:: Exercise requirements ::
Using the data that follows, return exactly the lines from the one that contains "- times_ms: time" through the one that contains "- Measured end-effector", ends included.

:: Data for this exercise ::
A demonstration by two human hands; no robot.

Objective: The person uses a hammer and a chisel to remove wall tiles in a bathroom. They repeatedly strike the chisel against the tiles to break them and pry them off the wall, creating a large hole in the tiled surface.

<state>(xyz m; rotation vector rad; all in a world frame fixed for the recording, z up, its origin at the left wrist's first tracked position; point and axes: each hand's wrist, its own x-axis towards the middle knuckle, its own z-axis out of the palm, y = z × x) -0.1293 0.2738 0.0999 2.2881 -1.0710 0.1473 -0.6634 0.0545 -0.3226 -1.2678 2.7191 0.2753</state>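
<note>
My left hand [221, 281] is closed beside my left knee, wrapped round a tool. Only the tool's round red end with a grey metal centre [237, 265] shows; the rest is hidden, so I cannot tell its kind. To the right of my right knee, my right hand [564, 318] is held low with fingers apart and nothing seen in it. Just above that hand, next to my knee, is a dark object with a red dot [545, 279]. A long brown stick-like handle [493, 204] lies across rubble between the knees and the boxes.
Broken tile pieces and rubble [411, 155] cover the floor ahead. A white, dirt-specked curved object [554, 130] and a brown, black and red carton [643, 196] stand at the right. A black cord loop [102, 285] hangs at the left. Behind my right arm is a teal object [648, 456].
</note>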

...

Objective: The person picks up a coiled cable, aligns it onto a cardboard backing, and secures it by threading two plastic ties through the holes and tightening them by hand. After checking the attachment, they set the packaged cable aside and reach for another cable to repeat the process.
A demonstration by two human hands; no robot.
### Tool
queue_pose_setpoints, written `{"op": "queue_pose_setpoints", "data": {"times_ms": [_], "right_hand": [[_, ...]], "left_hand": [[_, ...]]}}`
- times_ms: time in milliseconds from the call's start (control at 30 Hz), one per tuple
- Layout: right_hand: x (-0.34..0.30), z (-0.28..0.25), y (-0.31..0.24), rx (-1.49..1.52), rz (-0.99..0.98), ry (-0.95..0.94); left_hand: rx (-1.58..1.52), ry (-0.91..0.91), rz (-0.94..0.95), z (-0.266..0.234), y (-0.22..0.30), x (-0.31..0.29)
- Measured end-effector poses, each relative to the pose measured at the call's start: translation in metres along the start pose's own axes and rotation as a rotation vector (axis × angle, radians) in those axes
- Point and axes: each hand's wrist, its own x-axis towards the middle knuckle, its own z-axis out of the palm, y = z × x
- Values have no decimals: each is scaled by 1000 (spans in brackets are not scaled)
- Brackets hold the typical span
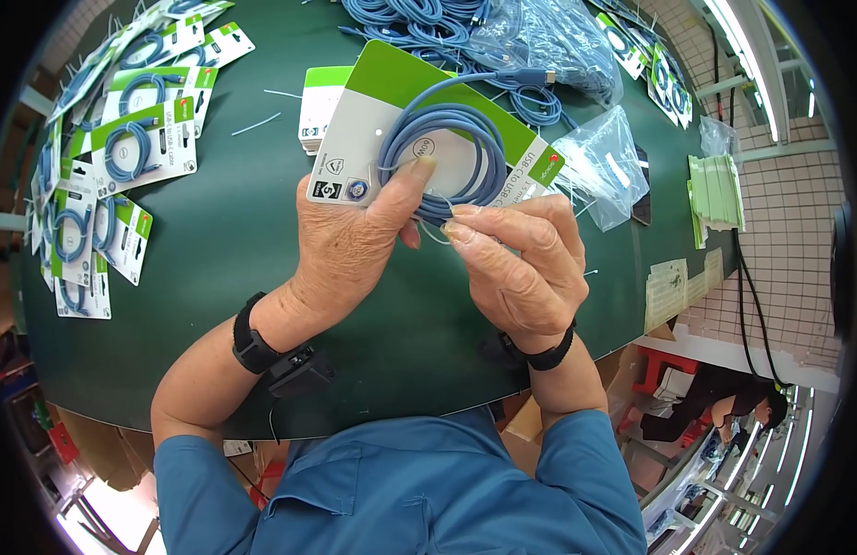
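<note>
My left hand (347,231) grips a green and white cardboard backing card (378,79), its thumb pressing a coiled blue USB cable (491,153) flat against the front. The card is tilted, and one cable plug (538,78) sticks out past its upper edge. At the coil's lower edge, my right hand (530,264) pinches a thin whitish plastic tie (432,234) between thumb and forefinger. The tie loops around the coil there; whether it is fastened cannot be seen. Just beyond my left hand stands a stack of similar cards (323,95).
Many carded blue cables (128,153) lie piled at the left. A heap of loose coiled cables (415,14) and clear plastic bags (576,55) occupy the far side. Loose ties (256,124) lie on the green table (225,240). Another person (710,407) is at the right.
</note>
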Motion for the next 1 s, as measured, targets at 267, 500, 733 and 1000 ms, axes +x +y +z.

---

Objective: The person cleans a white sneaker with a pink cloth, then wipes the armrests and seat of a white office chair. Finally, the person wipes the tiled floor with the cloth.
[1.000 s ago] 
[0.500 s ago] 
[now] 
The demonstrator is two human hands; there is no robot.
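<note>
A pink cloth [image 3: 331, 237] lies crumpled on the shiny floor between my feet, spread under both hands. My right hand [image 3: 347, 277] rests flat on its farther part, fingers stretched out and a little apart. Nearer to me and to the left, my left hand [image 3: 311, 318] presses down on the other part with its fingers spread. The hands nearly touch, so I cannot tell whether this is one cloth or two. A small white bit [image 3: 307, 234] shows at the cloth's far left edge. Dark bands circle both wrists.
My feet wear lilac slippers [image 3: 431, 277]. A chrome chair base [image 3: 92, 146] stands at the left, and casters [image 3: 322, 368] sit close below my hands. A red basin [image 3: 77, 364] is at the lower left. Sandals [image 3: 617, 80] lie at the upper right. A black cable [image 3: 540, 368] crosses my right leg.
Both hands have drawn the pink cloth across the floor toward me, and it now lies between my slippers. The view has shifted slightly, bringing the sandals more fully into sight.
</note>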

:: Your solution ::
- times_ms: time in milliseconds from the call's start (control at 30 Hz), one per tuple
- Layout: right_hand: x (-0.34..0.30), z (-0.28..0.25), y (-0.31..0.24), rx (-1.49..1.52), rz (-0.99..0.98), ry (-0.95..0.94); left_hand: rx (-1.58..1.52), ry (-0.91..0.91), rz (-0.94..0.95), z (-0.266..0.234), y (-0.22..0.30), x (-0.31..0.29)
- Measured end-effector poses, each relative to the pose measured at the call's start: translation in metres along the start pose's own axes and rotation as a rotation vector (axis × angle, radians) in those axes

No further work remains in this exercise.